[PATCH net-next 0/6] Netfilter/IPVS updates for net-next

Pablo Neira Ayuso <pablo@xxxxxxxxxxxxx> · Fri, 17 Feb 2023 13:29:51 +0100

Hi,

The following patchset contains Netfilter updates for net-next:

1) Add safeguard to check for NULL tupe in objects updates via
   NFT_MSG_NEWOBJ, this should not ever happen. From Alok Tiwari.

2) Incorrect pointer check in the new destroy rule command,
   from Yang Yingliang.

3) Incorrect status bitcheck in nf_conntrack_udp_packet(),
   from Florian Westphal.

4) Simplify seq_print_acct(), from Ilia Gavrilov.

5) Use 2-arg optimal variant of kfree_rcu() in IPVS,
   from Julian Anastasov.

6) TCP connection enters CLOSE state in conntrack for locally
   originated TCP reset packet from the reject target,
   from Florian Westphal.

The fixes #2 and #3 in this series address issues from the previous pull
nf-next request in this net-next cycle.

Please, pull these changes from:

  git://git.kernel.org/pub/scm/linux/kernel/git/netfilter/nf-next.git

Thanks.

----------------------------------------------------------------

The following changes since commit dd25cfab16e6bff1bbd75b42b8334c4419c90a4f:

  Merge branch 'net-ipa-remaining-ipa-v5-0-support' (2023-01-31 21:45:54 -0800)

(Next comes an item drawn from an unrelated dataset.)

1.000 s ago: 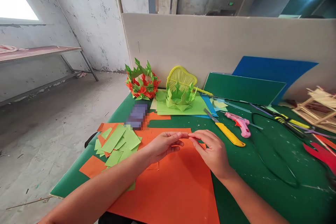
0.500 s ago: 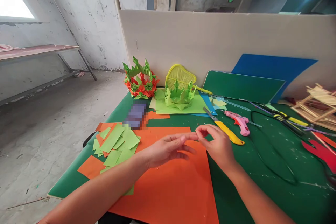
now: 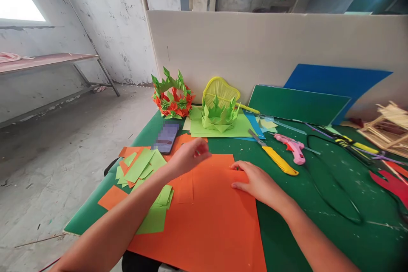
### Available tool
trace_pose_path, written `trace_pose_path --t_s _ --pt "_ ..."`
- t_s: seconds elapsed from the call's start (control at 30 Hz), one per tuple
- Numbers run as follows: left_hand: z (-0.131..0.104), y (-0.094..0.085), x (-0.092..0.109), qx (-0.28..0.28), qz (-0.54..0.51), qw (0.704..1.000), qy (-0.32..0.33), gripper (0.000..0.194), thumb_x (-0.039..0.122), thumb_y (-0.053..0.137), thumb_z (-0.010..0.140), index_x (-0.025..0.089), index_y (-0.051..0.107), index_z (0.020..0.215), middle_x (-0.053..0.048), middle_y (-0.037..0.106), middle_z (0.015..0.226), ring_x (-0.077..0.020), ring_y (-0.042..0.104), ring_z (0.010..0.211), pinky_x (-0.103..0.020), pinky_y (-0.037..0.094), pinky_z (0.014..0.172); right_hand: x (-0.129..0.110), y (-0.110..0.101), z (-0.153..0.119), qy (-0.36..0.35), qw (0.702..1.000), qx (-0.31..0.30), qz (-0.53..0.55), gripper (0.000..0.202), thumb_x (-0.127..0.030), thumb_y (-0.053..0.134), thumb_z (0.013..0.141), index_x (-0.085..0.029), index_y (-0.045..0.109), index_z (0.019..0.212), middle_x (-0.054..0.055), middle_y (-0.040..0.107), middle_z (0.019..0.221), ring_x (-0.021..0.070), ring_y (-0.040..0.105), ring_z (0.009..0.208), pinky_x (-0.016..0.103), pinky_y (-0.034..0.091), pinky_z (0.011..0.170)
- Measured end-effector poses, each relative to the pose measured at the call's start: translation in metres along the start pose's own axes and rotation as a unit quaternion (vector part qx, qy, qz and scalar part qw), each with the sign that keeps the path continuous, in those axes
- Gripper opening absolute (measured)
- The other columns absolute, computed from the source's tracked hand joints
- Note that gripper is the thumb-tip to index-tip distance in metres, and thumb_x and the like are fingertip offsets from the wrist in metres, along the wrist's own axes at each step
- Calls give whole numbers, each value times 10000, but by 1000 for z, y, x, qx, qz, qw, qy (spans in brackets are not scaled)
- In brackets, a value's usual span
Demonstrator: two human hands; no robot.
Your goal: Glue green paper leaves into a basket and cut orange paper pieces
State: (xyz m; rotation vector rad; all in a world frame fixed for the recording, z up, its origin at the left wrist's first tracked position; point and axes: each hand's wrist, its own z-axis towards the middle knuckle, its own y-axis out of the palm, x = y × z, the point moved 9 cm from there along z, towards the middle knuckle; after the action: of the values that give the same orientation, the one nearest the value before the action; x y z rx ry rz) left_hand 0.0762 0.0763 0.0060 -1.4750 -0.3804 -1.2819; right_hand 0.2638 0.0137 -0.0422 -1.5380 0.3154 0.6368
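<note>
A large orange sheet (image 3: 216, 229) lies on the green table in front of me. My left hand (image 3: 190, 155) is over its far left part, fingers curled and blurred, so what they may hold cannot be made out. My right hand (image 3: 251, 178) rests at the sheet's right edge, thumb and fingers apart, nothing seen between them. Green paper pieces (image 3: 138, 165) lie in a loose pile left of the sheet, with a small orange piece (image 3: 112, 197) beside them. A dark phone (image 3: 166, 138) lies beyond my left hand.
A green paper crown (image 3: 219, 119) stands on green sheets at the back, beside a red-green one (image 3: 174, 102). To the right lie a yellow-handled knife (image 3: 280, 161), a pink glue gun (image 3: 293, 148) with its cable, and red scissors (image 3: 387, 185).
My hands, which were together over the sheet, are now apart. The left has moved left and away from me; the right has lowered to the sheet's edge and its fingers have spread.
</note>
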Motion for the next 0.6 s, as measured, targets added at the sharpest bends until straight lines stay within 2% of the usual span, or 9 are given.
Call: trace_pose_path --t_s 0.03,0.1,0.13,0.2,0.3,0.4,0.5,0.6 --pt "-4 10 2 -54 47 997 25 277 425 649 784 208 583 941 -48 647 941 -183 587 860 -294 443 751 1 -1 0 5 1000 -5 13 286 -332 703 724 -298 637 1001 28 686 1074 264 645 969 336 509 710" --pt "-12 24 2 -140 108 983 54 518 400 728 708 241 545 1166 -82 599 1180 -244 542 1080 -341 433 869 2 -6 0 10 1000 -10 28 172 -314 660 749 -291 651 919 16 712 1005 253 666 896 320 504 666" --pt "-15 28 0 -165 127 976 59 633 401 755 676 250 510 1240 -95 567 1247 -270 505 1151 -365 421 910 4 -12 1 11 999 -2 30 122 -322 637 765 -283 656 880 11 719 962 247 670 865 318 503 660" --pt "-17 30 -6 -181 151 970 53 768 404 788 635 257 465 1316 -110 541 1291 -304 465 1209 -395 401 952 8 -27 2 12 999 40 30 124 -363 602 795 -268 665 844 12 722 911 238 670 839 318 507 671" --pt "-12 22 -17 -140 161 977 29 723 348 761 671 268 476 1331 -97 594 1199 -289 523 1132 -362 415 919 18 -51 2 17 991 125 37 203 -420 596 802 -249 688 865 34 723 890 234 667 805 315 515 656" --pt "-5 10 -26 -87 160 983 -5 617 276 703 704 282 529 1295 -49 646 985 -234 601 910 -277 442 754 33 -64 0 42 981 180 65 228 -443 618 784 -241 697 856 39 721 860 227 664 768 316 524 647" --pt "-1 -3 -24 -61 142 988 -22 491 268 669 714 270 610 1202 -8 632 789 -182 587 697 -233 402 596 45 -68 0 67 973 202 95 225 -433 632 764 -238 694 859 35 721 916 233 665 850 326 531 713" --pt "0 -20 -22 -43 132 989 -43 366 295 637 740 248 666 1102 12 601 667 -144 526 551 -222 342 490 53 -65 4 82 971 191 116 239 -422 623 759 -230 690 884 41 715 954 238 661 885 336 530 740"
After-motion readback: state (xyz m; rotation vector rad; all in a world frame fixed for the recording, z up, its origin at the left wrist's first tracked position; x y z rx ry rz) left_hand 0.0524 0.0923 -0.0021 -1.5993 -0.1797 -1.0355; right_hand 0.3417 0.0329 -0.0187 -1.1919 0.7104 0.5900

are available in the Git repository at:

  git://git.kernel.org/pub/scm/linux/kernel/git/netfilter/nf-next.git HEAD

for you to fetch changes up to 2954fe60e33da0f4de4d81a4c95c7dddb517d00c:

  netfilter: let reset rules clean out conntrack entries (2023-02-17 13:04:56 +0100)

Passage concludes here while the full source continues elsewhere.